- TASK GOAL -
Write out, unchanged, the lines from the one holding "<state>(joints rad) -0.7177" to the close of the listing. Both the first and last lines belong in it.

- RECORDS TO USE -
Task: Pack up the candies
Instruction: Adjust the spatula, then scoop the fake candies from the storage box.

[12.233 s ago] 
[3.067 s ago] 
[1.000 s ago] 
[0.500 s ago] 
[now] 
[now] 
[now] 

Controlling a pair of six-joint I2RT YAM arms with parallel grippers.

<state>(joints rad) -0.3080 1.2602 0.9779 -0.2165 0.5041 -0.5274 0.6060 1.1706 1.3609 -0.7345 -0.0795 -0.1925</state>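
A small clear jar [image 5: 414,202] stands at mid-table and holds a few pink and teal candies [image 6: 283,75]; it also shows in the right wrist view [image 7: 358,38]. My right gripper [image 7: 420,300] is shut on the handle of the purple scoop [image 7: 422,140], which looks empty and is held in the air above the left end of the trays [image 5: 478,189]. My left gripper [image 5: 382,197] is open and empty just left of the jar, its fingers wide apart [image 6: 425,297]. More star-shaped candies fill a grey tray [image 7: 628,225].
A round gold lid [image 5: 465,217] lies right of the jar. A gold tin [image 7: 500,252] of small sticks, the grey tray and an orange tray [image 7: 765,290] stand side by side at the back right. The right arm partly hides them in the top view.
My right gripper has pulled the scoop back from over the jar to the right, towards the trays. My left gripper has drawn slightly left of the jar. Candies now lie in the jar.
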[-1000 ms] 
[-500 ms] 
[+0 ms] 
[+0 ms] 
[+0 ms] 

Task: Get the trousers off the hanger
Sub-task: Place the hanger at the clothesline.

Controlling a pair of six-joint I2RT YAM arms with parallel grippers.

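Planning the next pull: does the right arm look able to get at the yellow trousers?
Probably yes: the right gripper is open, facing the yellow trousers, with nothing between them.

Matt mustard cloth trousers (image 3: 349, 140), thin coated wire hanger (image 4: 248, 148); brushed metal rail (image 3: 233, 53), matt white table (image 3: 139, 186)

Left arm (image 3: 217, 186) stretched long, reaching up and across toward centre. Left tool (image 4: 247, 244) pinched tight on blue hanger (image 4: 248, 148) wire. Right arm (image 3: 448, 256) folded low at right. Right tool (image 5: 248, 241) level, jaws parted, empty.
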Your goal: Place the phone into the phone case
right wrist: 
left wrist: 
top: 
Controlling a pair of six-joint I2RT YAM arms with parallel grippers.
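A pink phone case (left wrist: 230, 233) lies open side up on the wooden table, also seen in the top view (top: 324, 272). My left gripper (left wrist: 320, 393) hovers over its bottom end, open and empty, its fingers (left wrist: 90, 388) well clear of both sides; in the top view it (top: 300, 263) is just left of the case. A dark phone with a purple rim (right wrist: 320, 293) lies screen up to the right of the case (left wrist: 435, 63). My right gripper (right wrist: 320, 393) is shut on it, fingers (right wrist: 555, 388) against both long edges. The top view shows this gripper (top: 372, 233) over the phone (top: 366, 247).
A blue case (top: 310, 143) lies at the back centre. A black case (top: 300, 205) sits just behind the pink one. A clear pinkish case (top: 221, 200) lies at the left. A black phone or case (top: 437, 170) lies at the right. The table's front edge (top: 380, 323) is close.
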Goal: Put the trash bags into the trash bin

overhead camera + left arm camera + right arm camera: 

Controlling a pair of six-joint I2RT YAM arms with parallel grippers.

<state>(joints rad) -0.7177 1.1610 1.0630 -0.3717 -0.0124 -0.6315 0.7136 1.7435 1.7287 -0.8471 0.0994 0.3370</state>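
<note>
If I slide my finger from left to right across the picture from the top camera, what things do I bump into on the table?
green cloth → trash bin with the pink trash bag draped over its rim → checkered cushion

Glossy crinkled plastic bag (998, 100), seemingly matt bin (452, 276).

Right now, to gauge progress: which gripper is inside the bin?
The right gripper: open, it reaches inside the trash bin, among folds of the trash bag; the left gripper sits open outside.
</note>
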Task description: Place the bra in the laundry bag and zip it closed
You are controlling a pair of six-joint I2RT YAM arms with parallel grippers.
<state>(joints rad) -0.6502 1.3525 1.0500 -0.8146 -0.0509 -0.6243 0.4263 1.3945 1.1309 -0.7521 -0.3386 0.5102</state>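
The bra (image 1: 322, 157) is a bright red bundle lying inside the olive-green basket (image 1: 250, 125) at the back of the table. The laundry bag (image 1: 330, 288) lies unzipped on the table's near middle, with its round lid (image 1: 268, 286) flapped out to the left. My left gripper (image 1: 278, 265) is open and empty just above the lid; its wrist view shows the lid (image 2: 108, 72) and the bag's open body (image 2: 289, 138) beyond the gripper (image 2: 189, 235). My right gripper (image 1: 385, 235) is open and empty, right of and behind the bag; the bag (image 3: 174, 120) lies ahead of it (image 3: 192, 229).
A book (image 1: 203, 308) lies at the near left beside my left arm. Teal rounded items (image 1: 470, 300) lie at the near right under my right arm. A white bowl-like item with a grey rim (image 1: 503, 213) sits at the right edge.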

- REPLY TO THE TASK -
<state>(joints rad) -0.7177 1.1610 1.0630 -0.3717 -0.0124 -0.6315 0.7136 1.7435 1.7287 -0.8471 0.0994 0.3370</state>
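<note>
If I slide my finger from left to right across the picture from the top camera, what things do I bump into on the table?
green cloth → trash bin with the pink trash bag draped over its rim → checkered cushion

Glossy crinkled plastic bag (998, 100), seemingly matt bin (452, 276).

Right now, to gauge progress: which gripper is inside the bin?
The right gripper: open, it reaches inside the trash bin, among folds of the trash bag; the left gripper sits open outside.
</note>
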Task description: Place the bra in the laundry bag and zip it closed
You are controlling a pair of six-joint I2RT YAM arms with parallel grippers.
<state>(joints rad) -0.6502 1.3525 1.0500 -0.8146 -0.0509 -0.6243 0.4263 1.3945 1.1309 -0.7521 -0.3386 0.5102</state>
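The bra (image 1: 322, 157) is a bright red bundle lying inside the olive-green basket (image 1: 250, 125) at the back of the table. The laundry bag (image 1: 330, 288) lies unzipped on the table's near middle, with its round lid (image 1: 268, 286) flapped out to the left. My left gripper (image 1: 278, 265) is open and empty just above the lid; its wrist view shows the lid (image 2: 108, 72) and the bag's open body (image 2: 289, 138) beyond the gripper (image 2: 189, 235). My right gripper (image 1: 385, 235) is open and empty, right of and behind the bag; the bag (image 3: 174, 120) lies ahead of it (image 3: 192, 229).
A book (image 1: 203, 308) lies at the near left beside my left arm. Teal rounded items (image 1: 470, 300) lie at the near right under my right arm. A white bowl-like item with a grey rim (image 1: 503, 213) sits at the right edge.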

The answer requires no additions.